= Beginning of Section =

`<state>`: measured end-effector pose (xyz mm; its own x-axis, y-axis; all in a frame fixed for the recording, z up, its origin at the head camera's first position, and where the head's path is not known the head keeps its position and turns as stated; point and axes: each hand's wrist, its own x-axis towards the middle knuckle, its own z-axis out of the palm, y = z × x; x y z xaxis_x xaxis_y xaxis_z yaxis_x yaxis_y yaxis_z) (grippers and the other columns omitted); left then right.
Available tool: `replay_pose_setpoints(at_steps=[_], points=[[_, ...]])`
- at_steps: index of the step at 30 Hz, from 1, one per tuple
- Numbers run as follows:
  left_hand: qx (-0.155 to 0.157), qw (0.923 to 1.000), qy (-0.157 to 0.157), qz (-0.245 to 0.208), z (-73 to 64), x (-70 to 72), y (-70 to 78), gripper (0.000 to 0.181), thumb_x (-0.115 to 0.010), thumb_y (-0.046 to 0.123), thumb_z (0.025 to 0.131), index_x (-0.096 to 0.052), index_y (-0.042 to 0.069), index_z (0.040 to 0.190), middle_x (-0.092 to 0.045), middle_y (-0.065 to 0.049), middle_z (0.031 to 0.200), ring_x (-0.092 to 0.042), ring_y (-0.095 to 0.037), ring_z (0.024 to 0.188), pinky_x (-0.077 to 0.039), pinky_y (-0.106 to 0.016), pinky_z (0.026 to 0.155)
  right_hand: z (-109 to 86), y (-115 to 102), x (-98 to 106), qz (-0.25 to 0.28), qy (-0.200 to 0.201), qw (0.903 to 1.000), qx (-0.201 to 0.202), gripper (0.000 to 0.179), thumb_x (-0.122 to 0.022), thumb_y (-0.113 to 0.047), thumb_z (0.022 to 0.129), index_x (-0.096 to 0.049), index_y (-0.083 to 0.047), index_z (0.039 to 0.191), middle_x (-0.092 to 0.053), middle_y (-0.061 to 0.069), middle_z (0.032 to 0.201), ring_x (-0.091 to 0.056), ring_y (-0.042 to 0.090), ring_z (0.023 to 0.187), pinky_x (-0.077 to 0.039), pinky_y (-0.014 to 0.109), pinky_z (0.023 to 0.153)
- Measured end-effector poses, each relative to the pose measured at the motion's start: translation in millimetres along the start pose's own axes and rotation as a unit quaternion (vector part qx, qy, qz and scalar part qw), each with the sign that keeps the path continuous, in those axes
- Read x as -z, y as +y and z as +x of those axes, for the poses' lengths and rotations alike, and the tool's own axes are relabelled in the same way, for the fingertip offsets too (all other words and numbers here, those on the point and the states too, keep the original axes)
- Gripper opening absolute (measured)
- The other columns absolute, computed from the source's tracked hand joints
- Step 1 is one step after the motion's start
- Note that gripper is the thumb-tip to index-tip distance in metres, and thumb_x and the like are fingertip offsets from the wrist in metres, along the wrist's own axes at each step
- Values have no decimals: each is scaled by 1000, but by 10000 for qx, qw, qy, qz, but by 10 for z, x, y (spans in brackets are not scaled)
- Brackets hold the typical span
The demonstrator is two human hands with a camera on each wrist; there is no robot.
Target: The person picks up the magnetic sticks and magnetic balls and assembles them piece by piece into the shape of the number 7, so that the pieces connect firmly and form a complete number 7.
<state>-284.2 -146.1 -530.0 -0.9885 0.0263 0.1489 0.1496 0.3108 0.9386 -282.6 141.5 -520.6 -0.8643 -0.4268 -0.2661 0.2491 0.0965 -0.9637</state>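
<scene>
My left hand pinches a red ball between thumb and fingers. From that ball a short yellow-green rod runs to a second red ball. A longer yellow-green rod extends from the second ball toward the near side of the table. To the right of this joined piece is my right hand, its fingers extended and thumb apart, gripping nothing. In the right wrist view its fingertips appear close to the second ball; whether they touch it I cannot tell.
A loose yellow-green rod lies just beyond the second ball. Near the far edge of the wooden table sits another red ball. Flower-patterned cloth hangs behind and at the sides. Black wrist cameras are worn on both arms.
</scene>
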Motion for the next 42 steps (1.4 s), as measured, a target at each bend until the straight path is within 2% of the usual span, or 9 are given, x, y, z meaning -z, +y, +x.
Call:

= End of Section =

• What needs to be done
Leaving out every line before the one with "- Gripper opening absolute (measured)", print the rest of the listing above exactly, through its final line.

• Response to the exercise
- Gripper opening absolute (measured)
- The other columns absolute, computed from the source's tracked hand joints
- Step 1 is one step after the motion's start
- Note that gripper is the thumb-tip to index-tip distance in metres, and thumb_x and the like are fingertip offsets from the wrist in metres, along the wrist's own axes at each step
- Values have no decimals: each is scaled by 1000, but by 10000 for qx, qw, qy, qz, but by 10 for z, x, y (spans in brackets are not scaled)
- Brackets hold the typical span
The demonstrator is two human hands with a camera on each wrist; there is no robot.
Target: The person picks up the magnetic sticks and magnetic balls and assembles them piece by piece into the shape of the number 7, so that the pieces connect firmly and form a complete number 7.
<state>-284.2 -146.1 -530.0 -0.9885 0.0263 0.1489 0.1496 0.3108 0.9386 -282.6 141.5 -520.6 -0.8643 -0.4268 -0.2661 0.2491 0.0965 -0.9637</state>
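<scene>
My left hand pinches a red ball between thumb and fingers. From that ball a short yellow-green rod runs to a second red ball. A longer yellow-green rod extends from the second ball toward the near side of the table. To the right of this joined piece is my right hand, its fingers extended and thumb apart, gripping nothing. In the right wrist view its fingertips appear close to the second ball; whether they touch it I cannot tell.
A loose yellow-green rod lies just beyond the second ball. Near the far edge of the wooden table sits another red ball. Flower-patterned cloth hangs behind and at the sides. Black wrist cameras are worn on both arms.
</scene>
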Motion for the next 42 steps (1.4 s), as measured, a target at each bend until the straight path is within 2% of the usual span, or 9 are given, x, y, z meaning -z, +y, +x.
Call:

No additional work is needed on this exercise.